The benefit of staying in this area for a bit, was being close to the biggest sites. Most notably I was right next to the Ayasofya (also known as the Hagia Sophia), and the Blue Mosque (also known as the Sultan Ahmed Mosque)
The Ayasofya is an ancient site of staggering human accomplishment. Being completed for the first time in 537 AD its towering dome was revolutionary in the architectural world, and is considered by many to be the pinnacle of Byzantine architecture. It served as a church until Constantinople fell to the Ottomans in 1453, after which it was converted to a Mosque. You can still see the remains of Christian mosaics on the walls, which gives a true sense of the changes over time.
The Blue Mosque is much younger. Being built in the early 17th century it has all the touches of (more) modern artwork, and has a much more intricate and untouched feeling to it. It is named for detailed blue artwork covering the interior.
Here are a few shots of the Ayasofia




And a few of the Blue Mosque





After spending time in the most touristy part of town for a few days, I needed to change things up, so I moved across the Golden Horn to another small hostel.
Over the next few days I walked as much of the city as I could, averaging around 15 miles per day, with two days of hiking over 20 miles. For those of you that use kilometers, 20 miles is about one and a half lines at an American healthcare clinic.
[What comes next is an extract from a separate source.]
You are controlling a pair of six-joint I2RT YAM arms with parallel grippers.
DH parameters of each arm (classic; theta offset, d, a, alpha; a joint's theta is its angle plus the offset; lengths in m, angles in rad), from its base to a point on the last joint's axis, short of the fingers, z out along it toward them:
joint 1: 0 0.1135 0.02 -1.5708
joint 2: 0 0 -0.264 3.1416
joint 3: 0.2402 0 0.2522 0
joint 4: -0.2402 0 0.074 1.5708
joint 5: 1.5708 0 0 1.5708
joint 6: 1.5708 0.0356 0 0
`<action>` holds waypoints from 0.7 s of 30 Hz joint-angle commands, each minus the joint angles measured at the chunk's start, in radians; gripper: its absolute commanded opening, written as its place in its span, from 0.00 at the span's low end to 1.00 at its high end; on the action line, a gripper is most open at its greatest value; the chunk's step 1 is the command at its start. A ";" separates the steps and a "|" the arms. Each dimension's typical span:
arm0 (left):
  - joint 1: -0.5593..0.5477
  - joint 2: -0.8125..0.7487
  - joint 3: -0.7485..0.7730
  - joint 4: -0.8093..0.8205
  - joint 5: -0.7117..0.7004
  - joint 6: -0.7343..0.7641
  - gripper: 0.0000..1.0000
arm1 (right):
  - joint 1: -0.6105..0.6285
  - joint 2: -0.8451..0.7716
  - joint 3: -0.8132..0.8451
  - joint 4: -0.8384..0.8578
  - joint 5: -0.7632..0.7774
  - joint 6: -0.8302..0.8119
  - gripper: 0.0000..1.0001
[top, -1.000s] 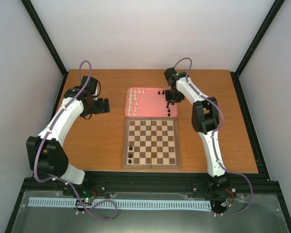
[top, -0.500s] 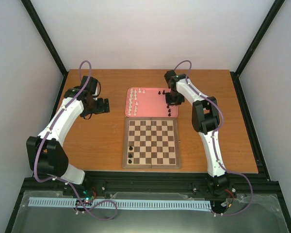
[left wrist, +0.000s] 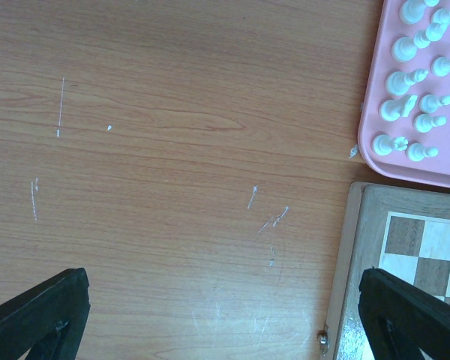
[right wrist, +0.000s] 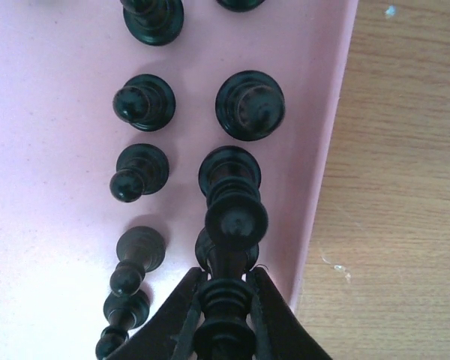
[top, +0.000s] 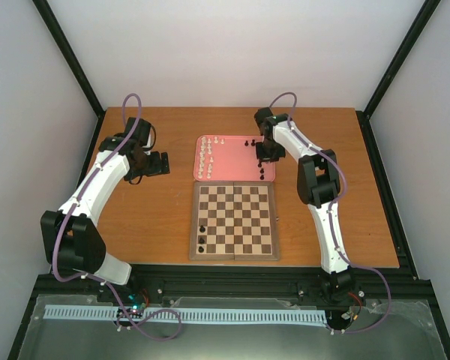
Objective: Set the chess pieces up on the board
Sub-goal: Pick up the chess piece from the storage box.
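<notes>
Top external view: the board (top: pixel 240 217) lies in the middle of the table (top: pixel 150 225), with a pink tray (top: pixel 232 154) touching its far edge. A few black pieces (top: pixel 202 238) stand on the board's left-hand column. The other black ones sit at the tray's right end and the white pieces (top: pixel 205 156) at its left end. The right gripper (top: pixel 264 160) is down over the black group. The left gripper (top: pixel 163 163) hangs well off to the left, above bare wood.

Left wrist view: its two fingers stand wide apart with nothing between them. One corner of the board and the white rows show at the right.

Right wrist view: the fingers press on either side of one black piece (right wrist: pixel 223 315) by the tray's right wall, clamped at its ridged collar. Neighbours crowd close on its left and ahead.

I'd judge these little turned figures to be light, hard and smooth, easily knocked over and likely to slip or twist in a loose pinch. The narrow neck under the head looks the safest place to hold one, lifting it straight up past the others.
</notes>
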 commanded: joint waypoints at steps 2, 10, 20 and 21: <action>0.003 -0.031 0.023 0.011 -0.004 0.006 1.00 | -0.007 -0.083 -0.008 -0.011 0.010 0.002 0.12; 0.003 -0.048 0.005 0.020 0.003 0.007 1.00 | -0.003 -0.153 -0.022 -0.047 -0.006 -0.007 0.12; 0.003 -0.075 -0.021 0.020 0.001 0.019 1.00 | 0.056 -0.280 -0.093 -0.097 0.007 -0.018 0.11; 0.003 -0.079 -0.021 0.017 0.000 0.020 1.00 | 0.073 -0.293 -0.098 -0.105 0.010 -0.013 0.12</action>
I took ferries across the water, walked across bridges covered in fishermen, and hiked the hills. The water itself is teeming with life, from seagulls and cormorants, to fish and porpoises. I got almost endless entertainment from just watching the water.
While walking the streets of the city I found that it has more pockets than anywhere I have been, with the three distinct parts of town being carved up into little neighborhoods, each with distinct feelings. And yet, the city as a whole has a very cohesive feeling to it, one that I can’t explain except to say that it felt like somewhat of an amalgamation of my experience of all of Turkey.




Istanbul has always been home to many different cultures, and all of these cultures have found their own spaces within the city. This means that entire neighborhoods have belonged to certain ethnic groups, and have developed in accordance with different cultures and traditions. This is easy to feel as you pass through them.
One of my favorite things was entering old Armenian neighborhoods, some of which still have Armenian residents today. It is wild to be able to read the Armenian alphabet, as I would sometimes come upon it in unexpected locations, which felt like its own kind of easter egg.
Below is one of the only Armenian churches that is still open in Istanbul.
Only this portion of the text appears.